Mega State projects fuel construction boom
By Peter Theuri | September 10th 2021
Increased government spending on infrastructural projects saw the construction sector register a growth of 11.8 per cent in 2020. This was a higher rate compared to the 5.6 per cent in 2019.
Cement consumption rose from 6.1 million tonnes in 2019 to 7.4 million tonnes in 2020, representing an increase of 21.3 per cent.
While releasing the Economic Survey 2020 yesterday, Treasury Cabinet Secretary Ukur Yatani said loans and advances from commercial banks to the construction sector grew by 3.4 per cent in the year, from Sh115.8 billion in 2019 to last year’s Sh119.7 billion.
It was these special funding arrangements that kept the construction industry going as the rest of the economy slowed down.
As the government strives to make good its affordable housing plan, which is among the four major pillars of President Uhuru Kenyatta’s government, 2,332 and 338 houses, all public residential buildings built by the State Department for Housing and National Housing Corporation, were completed.
The length of roads under bitumen rose by 1.8 per cent to 22.6 thousand kilometres as at June 2020, from 22.2 thousand kilometres in June 2019.
“The construction of the Nairobi Expressway was at 16.6 per cent completion as at December 31 2020,” Yatani said of the road that is expected to be completed and open to traffic by June 2022.
The road, which stretches 27km and is expected to decongest Mombasa Road and ease access of Westlands from Mlolongo, is one of Kenya’s biggest infrastructural projects. The country has also been keen on upgrading its ports, with the newly opened Lamu Port, with a depth of 17.5 metres, able to handle ships with capacities of up to 12,000 twenty-foot equivalent units.

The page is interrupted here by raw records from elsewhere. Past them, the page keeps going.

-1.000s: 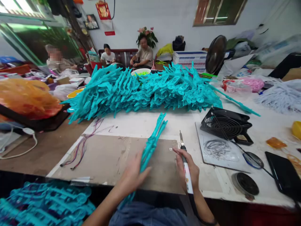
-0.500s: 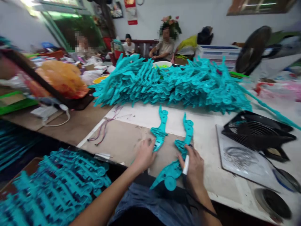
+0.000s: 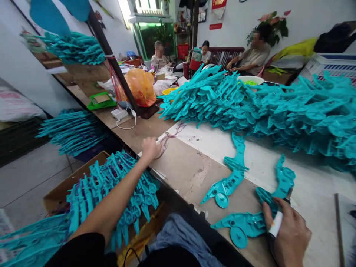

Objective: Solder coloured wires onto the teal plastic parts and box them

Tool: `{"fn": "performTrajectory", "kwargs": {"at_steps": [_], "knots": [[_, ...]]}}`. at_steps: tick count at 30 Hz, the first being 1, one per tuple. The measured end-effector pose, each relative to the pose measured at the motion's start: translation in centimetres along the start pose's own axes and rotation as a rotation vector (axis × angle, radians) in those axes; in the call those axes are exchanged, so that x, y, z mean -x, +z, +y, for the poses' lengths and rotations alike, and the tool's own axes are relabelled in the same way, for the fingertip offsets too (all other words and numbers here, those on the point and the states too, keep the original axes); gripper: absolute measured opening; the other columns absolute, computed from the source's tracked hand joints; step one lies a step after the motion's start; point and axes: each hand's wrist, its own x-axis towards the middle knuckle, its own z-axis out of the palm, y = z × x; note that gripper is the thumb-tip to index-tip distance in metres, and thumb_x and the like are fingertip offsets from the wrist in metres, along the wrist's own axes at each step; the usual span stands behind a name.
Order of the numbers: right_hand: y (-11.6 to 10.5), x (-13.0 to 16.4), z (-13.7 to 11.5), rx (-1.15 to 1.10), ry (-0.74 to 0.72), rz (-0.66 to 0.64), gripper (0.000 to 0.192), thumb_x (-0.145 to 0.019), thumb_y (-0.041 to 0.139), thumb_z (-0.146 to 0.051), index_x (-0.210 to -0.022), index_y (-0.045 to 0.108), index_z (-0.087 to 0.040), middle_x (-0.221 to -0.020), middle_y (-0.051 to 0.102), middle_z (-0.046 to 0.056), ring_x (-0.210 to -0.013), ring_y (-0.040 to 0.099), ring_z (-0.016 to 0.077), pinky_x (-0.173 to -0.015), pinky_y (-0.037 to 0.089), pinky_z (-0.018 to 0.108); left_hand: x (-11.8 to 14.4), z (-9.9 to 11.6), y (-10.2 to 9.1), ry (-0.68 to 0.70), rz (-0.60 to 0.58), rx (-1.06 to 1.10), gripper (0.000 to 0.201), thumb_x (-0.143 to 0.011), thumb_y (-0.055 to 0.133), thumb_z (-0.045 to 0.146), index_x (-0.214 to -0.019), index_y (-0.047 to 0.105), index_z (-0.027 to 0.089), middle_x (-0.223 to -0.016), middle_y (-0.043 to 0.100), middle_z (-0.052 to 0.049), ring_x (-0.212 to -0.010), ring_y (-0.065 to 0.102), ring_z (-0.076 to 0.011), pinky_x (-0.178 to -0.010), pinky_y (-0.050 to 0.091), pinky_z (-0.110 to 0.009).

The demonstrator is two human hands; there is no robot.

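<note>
Two teal plastic shell halves lie flat on the brown board, one [image 3: 230, 178] in the middle and one [image 3: 258, 211] nearer my right hand. My right hand [image 3: 289, 231] holds a white soldering iron [image 3: 275, 224] and rests its fingers on the nearer half. My left hand [image 3: 150, 147] has reached out to the left end of the board, onto a bundle of thin coloured wires [image 3: 171, 136]; its fingers are curled there, and whether a wire is pinched is unclear.
A long heap of teal parts [image 3: 278, 107] covers the back of the table. A cardboard box [image 3: 63, 189] full of teal parts stands on the floor at my left. An orange bag [image 3: 140, 87] and three seated people are further back.
My left hand let go of the left shell half and swung out left to the wires. The view turned left. My right hand stays on the other half with the iron.
</note>
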Motion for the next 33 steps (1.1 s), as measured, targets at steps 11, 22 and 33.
{"fn": "performTrajectory", "kwargs": {"at_steps": [11,22,33], "knots": [[0.3,0.0,0.1,0.013,0.002,0.030,0.071,-0.091,0.019,-0.069,-0.109,0.064,-0.018,-0.096,0.069,0.017,-0.097,0.065,0.0349,-0.067,0.045,0.043,-4.7,-4.2,1.1,0.005,-0.209,0.003,0.027,-0.078,0.055,0.025,-0.097,0.068,0.011,-0.107,0.069,-0.024,-0.107,0.062,-0.0357,-0.086,0.046,-0.039],[0.5,-0.1,0.4,0.019,-0.026,0.053,0.069,-0.090,0.021,-0.069,-0.106,0.065,-0.018,-0.093,0.068,0.016,-0.090,0.066,0.0351,-0.063,0.046,0.042,-9.3,-2.6,-6.1,0.138,-0.326,0.674,0.029,-0.091,0.052,0.037,-0.097,0.069,0.014,-0.063,0.059,-0.003,-0.054,0.052,-0.0114,-0.054,0.041,-0.022],[0.1,0.2,0.2,-0.021,0.004,0.013,0.070,-0.091,0.020,-0.067,-0.111,0.063,-0.016,-0.098,0.066,0.016,-0.097,0.065,0.0368,-0.068,0.047,0.044,-10.9,8.2,-17.0,0.519,-0.194,1.507,0.019,-0.086,0.060,0.015,-0.104,0.065,0.016,-0.063,0.057,0.003,-0.045,0.046,-0.0049,-0.047,0.036,-0.016]]}}
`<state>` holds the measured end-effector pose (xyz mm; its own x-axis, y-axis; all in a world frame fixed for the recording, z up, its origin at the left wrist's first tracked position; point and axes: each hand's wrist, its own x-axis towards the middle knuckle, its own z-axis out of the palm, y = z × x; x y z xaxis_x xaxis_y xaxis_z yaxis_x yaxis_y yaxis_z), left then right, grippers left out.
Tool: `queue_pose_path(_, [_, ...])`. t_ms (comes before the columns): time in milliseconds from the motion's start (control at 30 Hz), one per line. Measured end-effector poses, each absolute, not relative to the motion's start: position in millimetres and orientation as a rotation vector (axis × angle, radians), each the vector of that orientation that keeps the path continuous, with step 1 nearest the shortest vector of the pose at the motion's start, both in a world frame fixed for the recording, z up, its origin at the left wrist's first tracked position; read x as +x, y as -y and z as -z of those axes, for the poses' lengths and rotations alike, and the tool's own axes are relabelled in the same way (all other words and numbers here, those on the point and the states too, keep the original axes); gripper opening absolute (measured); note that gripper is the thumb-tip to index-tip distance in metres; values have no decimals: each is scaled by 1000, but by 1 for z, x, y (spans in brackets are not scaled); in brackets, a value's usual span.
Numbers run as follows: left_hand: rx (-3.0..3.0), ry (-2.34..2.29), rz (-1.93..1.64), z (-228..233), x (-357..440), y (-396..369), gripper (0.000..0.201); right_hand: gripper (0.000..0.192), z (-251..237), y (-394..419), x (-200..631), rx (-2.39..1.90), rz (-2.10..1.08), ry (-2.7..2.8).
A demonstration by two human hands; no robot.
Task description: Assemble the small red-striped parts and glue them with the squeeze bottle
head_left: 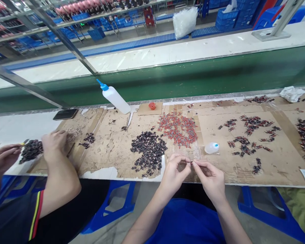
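Above the front edge of the cardboard, my left hand (176,171) and my right hand (210,177) meet fingertip to fingertip. Each is closed in a pinch, and between them is a tiny dark reddish part (191,162), too small to name. Just beyond my hands lies a spread heap of small red pointed parts (178,128). A pile of small black pieces (148,149) is to the left of my left hand. Near my right hand, a small white bottle with a blue tip (211,148) rests on its side. Farther right are scattered clusters of red-and-black pieces (255,123).
A co-worker's hands (54,142) work at another black pile (32,150) on the left. A large white squeeze bottle (115,98), a red cup (151,106) and a phone (65,114) lie along the back. Behind runs a green conveyor belt (193,74). Blue stools (117,206) stand below.
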<state>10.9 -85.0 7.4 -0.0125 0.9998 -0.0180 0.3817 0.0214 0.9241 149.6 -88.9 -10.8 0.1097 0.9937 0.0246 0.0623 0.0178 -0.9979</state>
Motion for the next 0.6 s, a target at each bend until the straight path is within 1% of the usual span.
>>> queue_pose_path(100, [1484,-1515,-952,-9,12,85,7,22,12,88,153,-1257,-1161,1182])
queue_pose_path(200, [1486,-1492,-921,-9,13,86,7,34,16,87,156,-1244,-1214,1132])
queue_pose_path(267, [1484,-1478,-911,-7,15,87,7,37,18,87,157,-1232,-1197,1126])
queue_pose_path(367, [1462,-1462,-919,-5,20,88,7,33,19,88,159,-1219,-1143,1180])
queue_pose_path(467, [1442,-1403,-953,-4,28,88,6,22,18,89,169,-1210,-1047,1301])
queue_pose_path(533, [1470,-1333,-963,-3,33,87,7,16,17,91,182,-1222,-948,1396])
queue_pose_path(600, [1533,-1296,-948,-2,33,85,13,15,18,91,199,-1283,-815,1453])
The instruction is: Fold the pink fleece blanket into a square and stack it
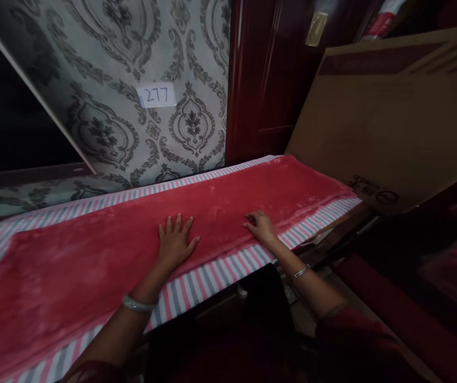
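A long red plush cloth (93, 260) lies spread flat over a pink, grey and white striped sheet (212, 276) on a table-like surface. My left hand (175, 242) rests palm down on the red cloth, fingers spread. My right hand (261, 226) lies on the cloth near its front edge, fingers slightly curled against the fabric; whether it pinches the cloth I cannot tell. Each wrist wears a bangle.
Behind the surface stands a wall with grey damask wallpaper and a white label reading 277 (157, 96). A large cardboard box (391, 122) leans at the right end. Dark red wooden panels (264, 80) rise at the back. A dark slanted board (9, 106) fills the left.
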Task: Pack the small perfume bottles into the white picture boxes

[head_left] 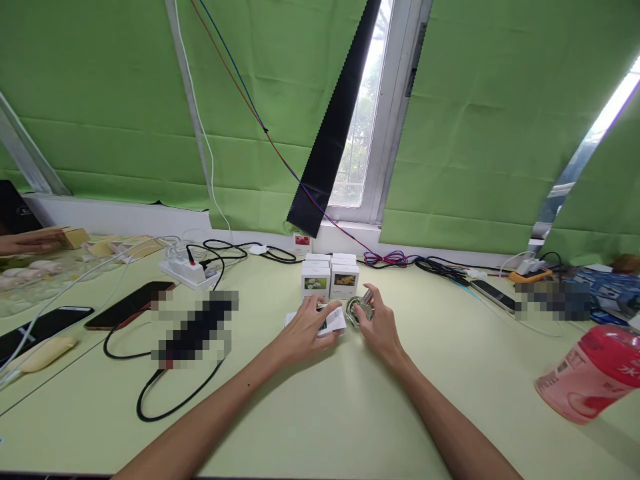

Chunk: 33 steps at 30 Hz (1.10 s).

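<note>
My left hand is closed over a white printed card or flat packet, with thumb and fingers at its upper part. Much of it is hidden under the palm. Close by on the right, my right hand curls its thumb and fingers around a shiny, round metal object, whose exact kind I cannot make out. Just beyond both hands, several small white boxes stand in two rows. One front box carries a picture of white flowers, the other front box a picture of yellow flowers.
A pink bottle with a red cap is at the right. Phones, a power strip and black cables lie to the left. Another person's hand shows at the far left. Coiled cables run along the back wall.
</note>
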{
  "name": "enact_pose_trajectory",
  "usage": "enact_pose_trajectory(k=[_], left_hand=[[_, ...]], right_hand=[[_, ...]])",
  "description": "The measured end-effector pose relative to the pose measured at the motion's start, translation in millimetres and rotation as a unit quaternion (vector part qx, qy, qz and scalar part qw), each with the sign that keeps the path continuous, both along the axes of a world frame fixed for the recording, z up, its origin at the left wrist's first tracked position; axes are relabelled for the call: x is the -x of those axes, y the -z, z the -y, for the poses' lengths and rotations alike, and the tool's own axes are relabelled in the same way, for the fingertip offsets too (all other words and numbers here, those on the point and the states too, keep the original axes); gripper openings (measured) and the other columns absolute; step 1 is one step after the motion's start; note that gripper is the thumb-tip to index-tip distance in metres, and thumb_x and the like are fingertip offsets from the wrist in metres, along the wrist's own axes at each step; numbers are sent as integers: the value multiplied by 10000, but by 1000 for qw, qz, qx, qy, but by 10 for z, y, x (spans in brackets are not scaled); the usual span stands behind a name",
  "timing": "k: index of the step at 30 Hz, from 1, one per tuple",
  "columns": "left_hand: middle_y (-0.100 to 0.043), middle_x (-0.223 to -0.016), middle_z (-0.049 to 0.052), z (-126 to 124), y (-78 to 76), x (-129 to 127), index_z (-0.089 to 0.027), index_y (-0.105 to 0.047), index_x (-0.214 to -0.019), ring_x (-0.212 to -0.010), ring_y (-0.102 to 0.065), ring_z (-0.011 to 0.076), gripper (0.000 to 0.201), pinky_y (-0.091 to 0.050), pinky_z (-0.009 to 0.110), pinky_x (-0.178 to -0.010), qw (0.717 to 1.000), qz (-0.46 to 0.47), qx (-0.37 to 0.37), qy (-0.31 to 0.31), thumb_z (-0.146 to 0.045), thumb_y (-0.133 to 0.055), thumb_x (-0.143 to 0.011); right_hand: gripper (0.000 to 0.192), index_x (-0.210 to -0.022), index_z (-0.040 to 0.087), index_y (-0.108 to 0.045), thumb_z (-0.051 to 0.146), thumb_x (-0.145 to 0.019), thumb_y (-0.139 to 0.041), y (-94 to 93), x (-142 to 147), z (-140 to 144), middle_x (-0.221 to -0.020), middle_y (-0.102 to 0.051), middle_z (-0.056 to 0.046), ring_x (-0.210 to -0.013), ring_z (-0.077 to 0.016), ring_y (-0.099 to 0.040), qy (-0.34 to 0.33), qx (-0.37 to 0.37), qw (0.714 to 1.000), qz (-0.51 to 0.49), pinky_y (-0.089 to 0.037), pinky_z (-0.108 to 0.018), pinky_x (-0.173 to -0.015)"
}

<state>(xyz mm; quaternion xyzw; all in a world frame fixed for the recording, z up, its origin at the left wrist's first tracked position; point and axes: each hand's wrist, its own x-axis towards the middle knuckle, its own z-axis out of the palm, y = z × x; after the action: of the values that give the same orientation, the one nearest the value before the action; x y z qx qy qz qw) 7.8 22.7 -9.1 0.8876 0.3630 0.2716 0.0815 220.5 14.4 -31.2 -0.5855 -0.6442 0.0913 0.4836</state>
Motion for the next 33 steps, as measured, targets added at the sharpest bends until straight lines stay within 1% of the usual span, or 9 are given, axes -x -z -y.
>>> enact_pose_trajectory(k=[3,8,12,15,19,23,27,33], left_hand=[[-519,-1283,88,-11,24,-1,-360,-467,-1441,-1212,-504,298,553,-532,444,-953,1000,-4,9,-9,-317,-629,-914],[-564,-1274,81,-24,54,-7,-333,-451,-1448,-1201,-500,294,567,-501,473,-1008,1000,9,6,-5,-308,-634,-912],[-598,-1257,79,-25,55,-7,-314,-458,-1448,-1178,-504,297,539,-489,480,-1010,1000,13,6,-3,-340,-613,-932],[-601,-1260,85,-24,56,-6,-302,-455,-1454,-1173,-502,296,548,-489,475,-1001,1000,12,13,-3,-354,-615,-932],[-593,-1265,94,-19,57,-11,-300,-428,-1487,-1174,-496,294,572,-476,479,-1013,1000,-6,22,4,-388,-599,-949],[-593,-1244,93,-10,51,-15,-344,-447,-1492,-1150,-503,292,552,-481,470,-996,1000,-16,3,21,-405,-586,-962],[-588,-1214,92,-3,38,-15,-358,-452,-1491,-1140,-511,293,548,-491,466,-980,1000,-21,8,20,-396,-587,-961],[-573,-1241,94,-11,33,-5,-357,-489,-1455,-1175,-517,304,513,-496,469,-989,999,-15,26,16,-404,-594,-954]], right_hand=[[504,-1353,221,-488,398,-884,-539,-38,19,29,-839,-687,-14,-598,-185,-609,3,4,999,-53,-445,-274,-573],[527,-1340,219,-502,437,-867,-586,-71,55,64,-796,-682,1,-537,-157,-571,1,6,994,-113,-453,-264,-552],[522,-1312,222,-514,454,-855,-612,-80,78,78,-809,-698,1,-493,-139,-538,-9,18,989,-149,-455,-262,-531],[517,-1299,223,-519,456,-850,-626,-76,79,81,-799,-695,8,-464,-124,-507,-5,11,986,-164,-448,-259,-511],[546,-1296,218,-510,479,-838,-649,-69,82,78,-807,-706,-3,-502,-148,-591,-15,14,978,-206,-506,-280,-541],[579,-1280,210,-504,503,-812,-681,-77,123,88,-846,-742,-36,-570,-186,-671,-41,31,968,-245,-554,-307,-584],[597,-1258,205,-499,518,-791,-697,-73,167,95,-837,-751,-42,-593,-201,-692,-60,43,960,-271,-563,-313,-590],[650,-1223,212,-502,553,-732,-758,-4,175,51,-774,-748,-21,-640,-215,-711,-80,70,939,-327,-549,-287,-570]])
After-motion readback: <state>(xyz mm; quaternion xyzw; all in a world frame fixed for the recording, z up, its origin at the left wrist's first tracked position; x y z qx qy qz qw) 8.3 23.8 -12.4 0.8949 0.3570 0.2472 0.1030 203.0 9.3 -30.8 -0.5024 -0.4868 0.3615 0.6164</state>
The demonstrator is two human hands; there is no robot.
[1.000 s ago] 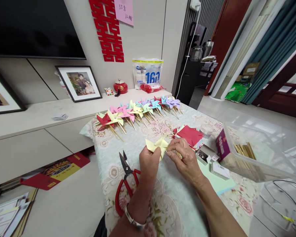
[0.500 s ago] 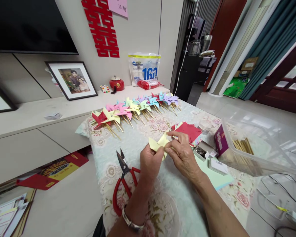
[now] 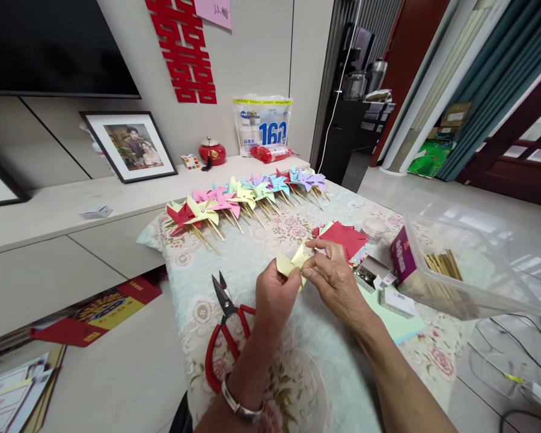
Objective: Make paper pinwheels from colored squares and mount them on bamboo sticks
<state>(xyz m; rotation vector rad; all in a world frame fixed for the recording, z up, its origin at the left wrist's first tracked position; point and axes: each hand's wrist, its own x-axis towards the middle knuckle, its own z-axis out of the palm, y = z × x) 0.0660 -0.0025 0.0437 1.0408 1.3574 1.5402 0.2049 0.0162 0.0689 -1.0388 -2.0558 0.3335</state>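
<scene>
Both hands meet over the middle of the floral tablecloth (image 3: 256, 252) on a pale yellow paper pinwheel (image 3: 291, 262). My left hand (image 3: 276, 293) pinches its lower side, and my right hand (image 3: 335, 280) pinches its centre from the right; a thin stick seems to sit under the right fingers, mostly hidden. Red-handled scissors (image 3: 225, 328) lie just left of my left wrist. A stack of cut paper squares, red on top (image 3: 345, 237), lies right behind my right hand.
A row of several finished coloured pinwheels on sticks (image 3: 247, 195) lines the table's far edge. To the right are a small box of pins (image 3: 368, 275), a clear tub of wooden sticks (image 3: 451, 273), a small round container (image 3: 373, 228) and a green sheet (image 3: 399, 325). Cables hang at the right.
Both hands with the yellow pinwheel have shifted slightly up and away from me. My right fingers have closed in tighter on the pinwheel's centre.
</scene>
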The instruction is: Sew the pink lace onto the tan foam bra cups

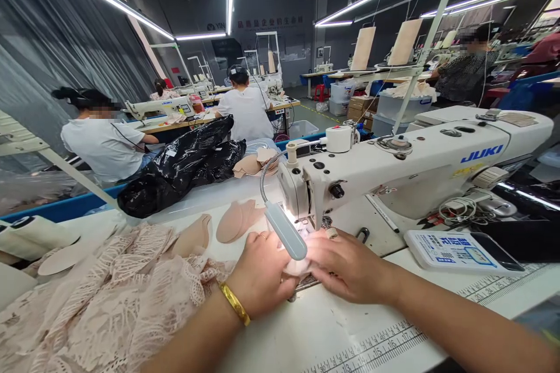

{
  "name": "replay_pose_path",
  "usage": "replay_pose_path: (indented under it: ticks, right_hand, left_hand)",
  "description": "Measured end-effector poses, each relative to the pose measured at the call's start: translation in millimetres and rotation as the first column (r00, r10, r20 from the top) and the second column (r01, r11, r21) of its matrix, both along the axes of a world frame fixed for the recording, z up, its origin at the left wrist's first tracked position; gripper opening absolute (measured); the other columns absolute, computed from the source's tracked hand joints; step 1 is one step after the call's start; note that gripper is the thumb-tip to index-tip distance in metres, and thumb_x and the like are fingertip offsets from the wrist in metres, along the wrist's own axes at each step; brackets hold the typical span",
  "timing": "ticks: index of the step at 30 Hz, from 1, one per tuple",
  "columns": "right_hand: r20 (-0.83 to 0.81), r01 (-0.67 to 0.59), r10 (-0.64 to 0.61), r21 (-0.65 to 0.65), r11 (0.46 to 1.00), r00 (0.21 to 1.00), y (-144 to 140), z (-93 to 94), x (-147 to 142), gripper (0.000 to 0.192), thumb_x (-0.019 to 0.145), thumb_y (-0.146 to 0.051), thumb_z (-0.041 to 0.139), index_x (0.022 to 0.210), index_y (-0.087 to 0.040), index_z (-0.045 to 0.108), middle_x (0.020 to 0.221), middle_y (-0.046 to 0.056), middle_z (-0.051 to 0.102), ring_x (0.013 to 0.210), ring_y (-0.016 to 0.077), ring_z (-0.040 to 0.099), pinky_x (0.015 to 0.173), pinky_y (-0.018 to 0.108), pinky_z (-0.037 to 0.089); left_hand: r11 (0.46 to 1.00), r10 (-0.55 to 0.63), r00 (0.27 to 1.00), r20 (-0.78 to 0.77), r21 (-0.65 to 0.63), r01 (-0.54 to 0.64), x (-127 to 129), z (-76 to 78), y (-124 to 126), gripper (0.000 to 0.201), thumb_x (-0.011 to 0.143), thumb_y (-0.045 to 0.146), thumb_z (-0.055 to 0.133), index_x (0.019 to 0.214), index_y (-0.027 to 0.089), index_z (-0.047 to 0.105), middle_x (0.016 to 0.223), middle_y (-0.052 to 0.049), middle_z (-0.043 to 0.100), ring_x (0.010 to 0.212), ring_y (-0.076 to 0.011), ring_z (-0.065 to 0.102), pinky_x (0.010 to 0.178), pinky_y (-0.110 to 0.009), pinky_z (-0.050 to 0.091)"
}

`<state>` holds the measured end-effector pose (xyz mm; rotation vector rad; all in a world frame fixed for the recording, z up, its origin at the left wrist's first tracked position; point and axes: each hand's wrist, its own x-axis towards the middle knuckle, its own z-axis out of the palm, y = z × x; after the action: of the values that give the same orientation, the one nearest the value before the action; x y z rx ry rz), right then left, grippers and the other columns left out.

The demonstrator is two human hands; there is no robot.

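Beneath the needle area of a white sewing machine (pixel 420 148), both my hands hold a small pale pink fabric piece (pixel 298 268). My left hand (pixel 262 271), with a gold bangle (pixel 235 304) at the wrist, grips its left side, fingers curled and thumb low at the near edge. From the right, my right hand (pixel 354 265) presses the same piece with bent fingers close to the presser area. A grey lamp head (pixel 286 230) on a bendy neck hides part of the fabric and some fingertips. Light from the lamp washes out the needle.
Beige lace fabric (pixel 114 297) is heaped at left, beside skin-coloured cup pieces (pixel 236 221). A phone (pixel 464 250) and scissors (pixel 433 220) lie at right. Black plastic bags (pixel 184 163) sit beyond the table. A ruler strip (pixel 376 349) runs along the near edge. Several people work farther back.
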<state>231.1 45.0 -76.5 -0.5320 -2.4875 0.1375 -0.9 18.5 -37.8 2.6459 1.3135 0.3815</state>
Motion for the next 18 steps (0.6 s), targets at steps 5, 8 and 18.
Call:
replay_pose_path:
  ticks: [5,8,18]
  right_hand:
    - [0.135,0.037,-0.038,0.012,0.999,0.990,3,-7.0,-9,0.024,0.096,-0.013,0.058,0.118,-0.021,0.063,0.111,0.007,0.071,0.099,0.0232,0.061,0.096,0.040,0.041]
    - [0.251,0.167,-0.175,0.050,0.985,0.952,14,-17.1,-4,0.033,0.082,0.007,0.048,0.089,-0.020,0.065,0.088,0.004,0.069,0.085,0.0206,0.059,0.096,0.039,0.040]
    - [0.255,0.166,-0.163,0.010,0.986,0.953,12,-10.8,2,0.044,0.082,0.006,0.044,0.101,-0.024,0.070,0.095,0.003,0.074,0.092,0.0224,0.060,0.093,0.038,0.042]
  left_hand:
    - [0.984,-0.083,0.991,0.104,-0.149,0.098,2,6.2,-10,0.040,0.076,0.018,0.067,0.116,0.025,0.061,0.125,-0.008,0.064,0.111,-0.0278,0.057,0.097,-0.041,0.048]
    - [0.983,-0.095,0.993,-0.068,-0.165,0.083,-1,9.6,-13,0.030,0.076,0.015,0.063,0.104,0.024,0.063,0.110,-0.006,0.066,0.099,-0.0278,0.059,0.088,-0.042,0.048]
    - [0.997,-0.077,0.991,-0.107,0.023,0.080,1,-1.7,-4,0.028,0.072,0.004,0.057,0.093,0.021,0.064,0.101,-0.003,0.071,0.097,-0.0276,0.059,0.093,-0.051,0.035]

Tom Oketch, chairman of the Institution of Construction Project Managers of Kenya, says the government’s efforts to beat deadlines for flagship projects, such as the Likoni Floating Bridge, Nairobi Expressway and the affordable housing projects are the reason why there is an appearance of ramped up activity in the building and construction industry.
“There was a lull in the private sector for the majority of last year, which does not seem to reflect here. Most of the activity that is captured in this report happened before Covid-19 settled in,” he added.
The re-carpeting of city roads and fitting of cabro in side-walks has also been recorded, further driving up consumption of cement and also providing employment opportunities. Wage employment in the construction sector grew by 33.0 per cent from 173, 300 persons in 2019 to 230,500 persons in 2020.